**Collected data**
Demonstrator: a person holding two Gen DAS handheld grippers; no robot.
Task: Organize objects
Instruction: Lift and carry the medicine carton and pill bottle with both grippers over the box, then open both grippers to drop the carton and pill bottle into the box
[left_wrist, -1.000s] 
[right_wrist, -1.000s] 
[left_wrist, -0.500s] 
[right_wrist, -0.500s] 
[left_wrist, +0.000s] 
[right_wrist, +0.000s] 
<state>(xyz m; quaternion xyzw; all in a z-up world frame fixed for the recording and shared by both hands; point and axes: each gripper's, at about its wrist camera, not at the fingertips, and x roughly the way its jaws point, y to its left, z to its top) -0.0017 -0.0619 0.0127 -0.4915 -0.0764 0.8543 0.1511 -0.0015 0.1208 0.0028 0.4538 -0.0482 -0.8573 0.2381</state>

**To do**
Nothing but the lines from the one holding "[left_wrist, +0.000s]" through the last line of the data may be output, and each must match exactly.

**Solved exercise**
[left_wrist, +0.000s] 
[right_wrist, +0.000s] 
<state>(xyz m; quaternion xyzw; all in a z-up world frame fixed for the recording and shared by both hands; point and axes: each gripper's, at about its wrist camera, not at the fingertips, and x roughly the way its jaws point, y to its left, z to its top) -0.0017 -0.0619 0.0127 -0.4915 -0.0764 0.8543 0.1511 -0.0015 0.1208 0.0028 0.4538 -0.0482 -0.8573 0.2381</state>

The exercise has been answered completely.